BESI also manufactures a line of evacuation products including belt cutters, fire blankets, and two different emergency evacuation devices: the Evac Aide and the Evacuation Transporter.
BESI’s new Zip Clip is available on all of its safety vest products from the factory. And, the company is offering school districts the ability to upgrade their existing vests by sending them back for installation.
The company also offers training in person, via video conference, at dealer facilities, and at state and national trade shows to keep the industry informed.
SafeGuard’s seating solutions can be tailored to various requirements. Specifically, the company says the SafeGuard ICS and STAR product lines are engineered to transport younger children that wouldn’t be as secured in a standard K-12 school bus seat. The STAR Special Needs line is designed specifically for use on school buses and offers multiple supports for a child’s unique physical needs.
The SafeGuard SuperSTAR features car-seat technology and consists of a central adjust, allowing for one-pull tightening of the restraint system.
Q’Straint’s QRT-360 series retractors, as well as the Sure-Lok Titan 800 series, are unique heavy-duty, fully automatic retractable tie-downs.
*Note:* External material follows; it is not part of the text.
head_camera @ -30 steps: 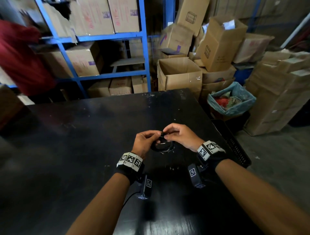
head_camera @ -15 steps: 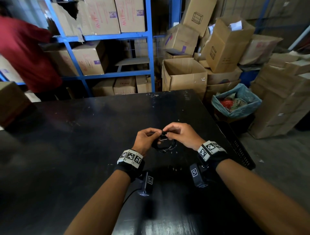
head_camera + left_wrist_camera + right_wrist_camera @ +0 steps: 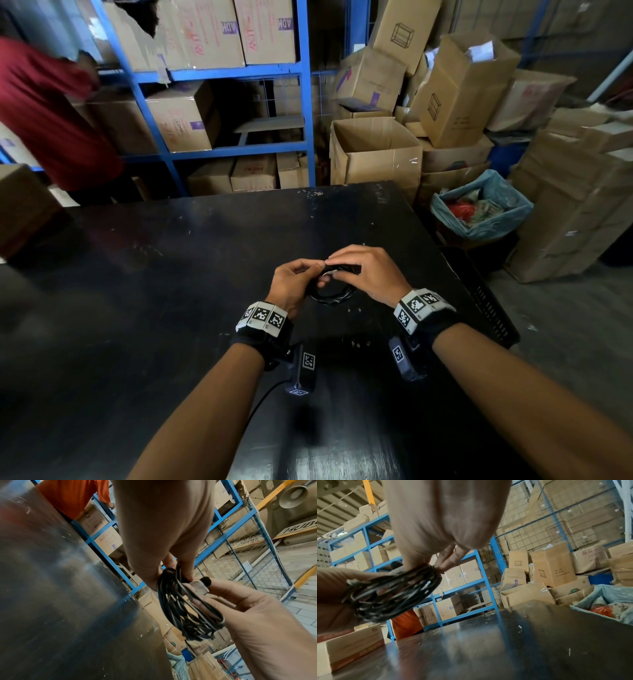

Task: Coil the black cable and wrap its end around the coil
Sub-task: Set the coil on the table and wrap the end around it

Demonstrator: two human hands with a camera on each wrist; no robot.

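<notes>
The black cable (image 3: 330, 296) is wound into a small coil and held just above the black table (image 3: 171, 274) between both hands. My left hand (image 3: 317, 274) pinches one side of the coil (image 3: 181, 615), and its fingertips (image 3: 178, 573) close on the strands. From the right, my right hand (image 3: 337, 265) pinches the top of the coil (image 3: 393, 592) with its fingertips (image 3: 436, 566). A silvery plug with a black tip (image 3: 199, 586) lies against the coil by the right hand's fingers. The loose end's path is hidden by the fingers.
A cardboard box (image 3: 20, 205) sits on the table's far left. A person in a red shirt (image 3: 51, 120) stands at the blue shelving (image 3: 305, 102) behind. Open boxes (image 3: 376, 154), a blue-lined bin (image 3: 479, 205) and a black crate (image 3: 486, 301) stand right of the table.
Both hands stay together on the coil. The right hand's fingers have shifted across the top of it. The person in red has moved further into view.
</notes>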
Stronger than previous retractors, each uses energy management designs and material technologies to deliver the system’s full strength for maximum load capacity, exceeding the requirements of the WC18 standard, the company says.
Both series meets load requirements of up to 60% higher during a collision as specified by RESNA and WC18 and are compatible with newer WC19 wheelchairs. Self-tensioning retractors automatically take up slack to ensure the wheelchair passenger is always secured, while belts continue to tighten during low-g vehicle movements. It features a low profile with no mounting bracket to fit under most footrests, as well as J-Hook attachments to secure to nearly any device and reduce the twisting of belts. Both systems come with a five-year warranty.
Q’Straint also offers online free training, including monthly webinars that cover securement basics and a review of basic principles to properly secure passengers with special needs and their wheelchairs, a course called Securement 101: Basic Wheelchair Securement that teaches best practices to new hires or experienced drivers needing a refresher, and the advanced Securement 103 training on securing difficult mobility devices on buses.
“It is important to remember that safety is the number one priority, and every effort must be made to ensure consistency and completeness,” Boyko says, reminding of the importance of regular inspections and maintenance to prevent liabilities and place passengers at risk of injury.
He also notes that challenging environments that combine heavy use, exposure to extreme temperatures, and road salt can accelerate wear. “We cannot emphasize enough the importance of conducting this evaluation with the greatest of accuracy,” he adds.
“School buses are called on to do so many things other than trips to and from school on a daily basis, that the flexibility to transport a variety of different passengers is a critical aspect of the product and the equipment with which it is outfitted,” IMMI/Safeguard reminds. “Specialization and adaptability are more important now than ever before.”